Recently, I read an excellent article by Bettina Makalintal in Vice about the proliferation of food writers on platforms like Patreon and Substack. I use both sites to promote Boss Barista, and as I was reading the article, I came across a phrase I hate. Molly Baz, a former editor at Bon Appétit, described her foray into creating an online presence as building “a little food empire.”

I’m sure Baz didn’t intend it as a cringeworthy comment, but along with the colonial vibes the phrase conveyed, it also signaled a worrying and destructive value system: One that prizes constant growth.

On the latest episode of Boss Barista, I talked to Jiyoon Han of Bean & Bean Coffee in New York City. At one point, Jiyoon brought up a topic that has also been weighing on my mind lately:

That’s something I think about all the time: What does growth look like?

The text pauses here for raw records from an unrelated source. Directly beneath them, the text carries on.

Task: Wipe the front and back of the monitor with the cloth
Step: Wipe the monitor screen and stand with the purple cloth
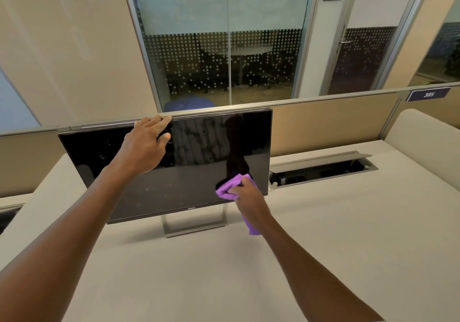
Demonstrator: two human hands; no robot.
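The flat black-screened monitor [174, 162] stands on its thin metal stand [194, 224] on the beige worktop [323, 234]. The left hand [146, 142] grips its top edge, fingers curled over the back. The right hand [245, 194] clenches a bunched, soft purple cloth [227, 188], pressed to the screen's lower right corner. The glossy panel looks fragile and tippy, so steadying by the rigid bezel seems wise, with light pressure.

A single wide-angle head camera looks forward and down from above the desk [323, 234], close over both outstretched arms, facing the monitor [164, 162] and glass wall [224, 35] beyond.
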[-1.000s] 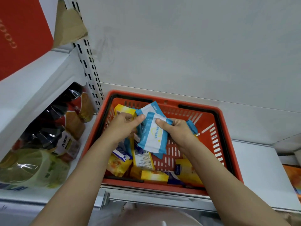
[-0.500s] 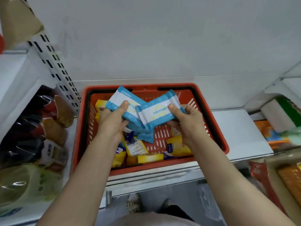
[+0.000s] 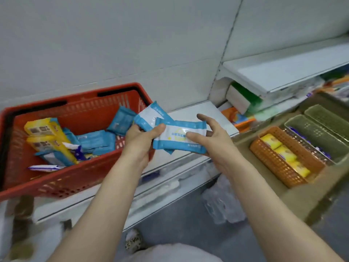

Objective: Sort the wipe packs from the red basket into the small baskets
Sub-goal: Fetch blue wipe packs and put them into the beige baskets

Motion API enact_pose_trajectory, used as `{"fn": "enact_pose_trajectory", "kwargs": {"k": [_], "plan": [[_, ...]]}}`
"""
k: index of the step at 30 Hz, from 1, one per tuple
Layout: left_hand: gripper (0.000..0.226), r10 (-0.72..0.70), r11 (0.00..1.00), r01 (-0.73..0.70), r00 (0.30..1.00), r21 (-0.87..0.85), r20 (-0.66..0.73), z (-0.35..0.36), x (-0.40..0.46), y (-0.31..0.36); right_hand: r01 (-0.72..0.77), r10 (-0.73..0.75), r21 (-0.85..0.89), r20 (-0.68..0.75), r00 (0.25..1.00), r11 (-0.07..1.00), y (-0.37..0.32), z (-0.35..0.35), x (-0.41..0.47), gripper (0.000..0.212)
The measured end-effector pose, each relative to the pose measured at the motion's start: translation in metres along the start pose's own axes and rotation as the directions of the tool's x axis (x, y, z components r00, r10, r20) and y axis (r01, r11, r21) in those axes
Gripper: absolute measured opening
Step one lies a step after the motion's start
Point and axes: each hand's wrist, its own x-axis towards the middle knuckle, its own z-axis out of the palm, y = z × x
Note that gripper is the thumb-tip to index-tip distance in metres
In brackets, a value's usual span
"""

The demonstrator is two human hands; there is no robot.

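The red basket (image 3: 79, 110) stands on a white shelf at the left and holds several blue and yellow wipe packs (image 3: 96, 140). My left hand (image 3: 140, 138) grips a blue-and-white wipe pack (image 3: 149, 115) just past the basket's right rim. A second blue-and-white pack (image 3: 177, 136) lies in front of it, with my left thumb on its left end. My right hand (image 3: 211, 140) supports this pack from the right, fingers loosely curled around it. At the right stand the small baskets: an orange one (image 3: 273, 163) with yellow packs and green ones (image 3: 317, 133).
A white shelf (image 3: 190, 118) runs under the hands. An upper white shelf (image 3: 283, 70) at the right carries a green-and-white box (image 3: 241, 97). The small baskets sit in a tan tray (image 3: 306, 197). Grey floor lies below, between the shelf edge and tray.
The view has swung to the right, bringing the small baskets into sight. Both hands have carried the two blue packs out of the red basket, to the right over the white shelf.
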Motion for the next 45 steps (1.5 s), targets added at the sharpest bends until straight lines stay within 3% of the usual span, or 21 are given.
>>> {"fn": "enact_pose_trajectory", "kwargs": {"k": [5, 9, 12, 21, 24, 30, 35, 40, 45], "plan": [[0.039, -0.061, 0.995, 0.068, 0.993, -0.073, 0.101, 0.132, -0.075, -0.089, 0.015, 0.049, 0.346, -0.178, 0.983, 0.938, 0.022, -0.124, -0.065, 0.033], [0.036, -0.167, 0.98, 0.184, 0.968, -0.078, 0.185, 0.22, -0.128, -0.155, 0.097, 0.132, 0.507, -0.398, 0.908, 0.856, 0.027, -0.236, -0.112, 0.024], [0.031, -0.219, 0.97, 0.236, 0.952, -0.056, 0.214, 0.266, -0.149, -0.187, 0.111, 0.188, 0.512, -0.496, 0.848, 0.852, 0.025, -0.317, -0.139, 0.033], [0.016, -0.262, 0.964, 0.262, 0.932, 0.035, 0.249, 0.412, -0.127, -0.261, 0.234, 0.156, 0.508, -0.612, 0.776, 0.829, 0.018, -0.493, -0.136, 0.023], [0.022, -0.326, 0.945, 0.323, 0.912, 0.056, 0.247, 0.473, -0.123, -0.288, 0.209, 0.154, 0.488, -0.603, 0.783, 0.848, 0.002, -0.543, -0.125, 0.015], [0.025, -0.377, 0.926, 0.356, 0.874, 0.125, 0.307, 0.576, -0.116, -0.316, 0.011, 0.249, 0.427, -0.549, 0.798, 0.904, -0.022, -0.644, -0.098, 0.025], [0.025, -0.381, 0.925, 0.368, 0.886, 0.098, 0.263, 0.637, -0.089, -0.345, -0.075, 0.255, 0.384, -0.445, 0.858, 0.92, -0.03, -0.713, -0.057, 0.033], [0.035, -0.34, 0.94, 0.339, 0.927, 0.04, 0.159, 0.702, -0.067, -0.38, -0.126, 0.226, 0.305, -0.321, 0.92, 0.944, -0.04, -0.798, 0.0, 0.033], [0.024, -0.292, 0.956, 0.292, 0.956, -0.03, -0.018, 0.76, -0.068, -0.412, -0.166, 0.209, 0.197, -0.222, 0.953, 0.966, -0.045, -0.885, 0.052, 0.032]]}}
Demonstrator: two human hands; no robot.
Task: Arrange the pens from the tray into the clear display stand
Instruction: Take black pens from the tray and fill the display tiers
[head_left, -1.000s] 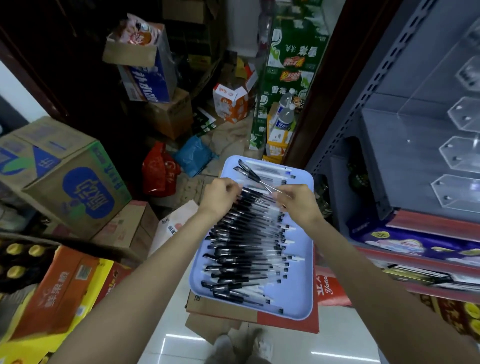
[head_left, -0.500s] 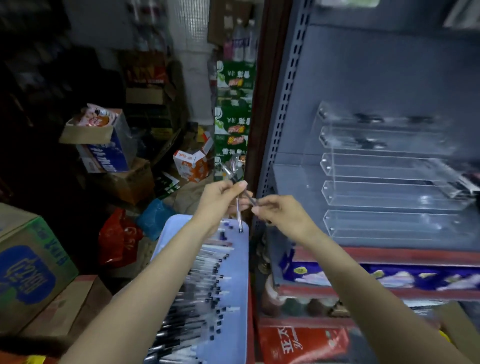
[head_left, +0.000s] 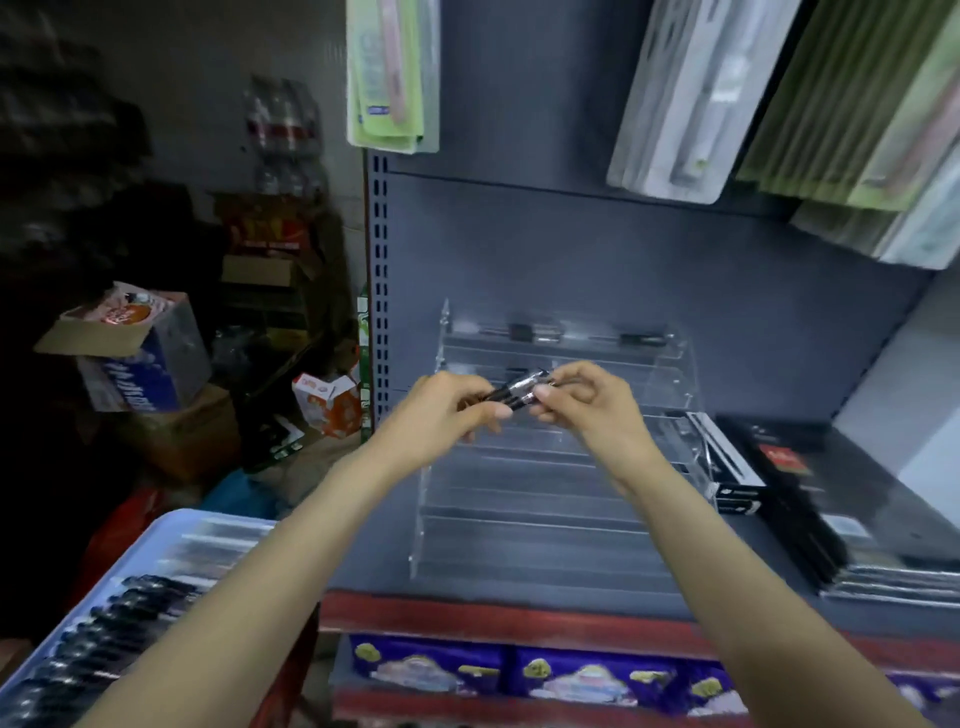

And how can we grow?

Again, tying this back to how I think about growth on a personal level—a very close friend of mine told me a couple of years ago, “Why are you so fixated on growth? Like not everything is about progress. And sometimes things are fine the way they are.”

I don’t know, it’s something I’m grappling with, right? Because if you’re not growing, then what are you doing if you’re not growing? To me, a lot of that growth is so tied to learning. And that’s what’s so beautiful about coffee, because I’m learning every single day, even if I’m tasting and cupping the same coffee three days in a row, it’s going to be different—my experience is going to be different, and I’m going to pick up on different things.

In the context of contemporary business norms, “growth” is almost always synonymous with “expansion.” So many of today’s business owners, entrepreneurs, and self-employed folks feel the pressure of that constant question: “What’s next?” It’s not enough, we’re told, to examine what we already have, to refine our processes so our work can be as beneficial and meaningful as possible. No: We’re taught to believe that true success means looking outward, and always hungering for more.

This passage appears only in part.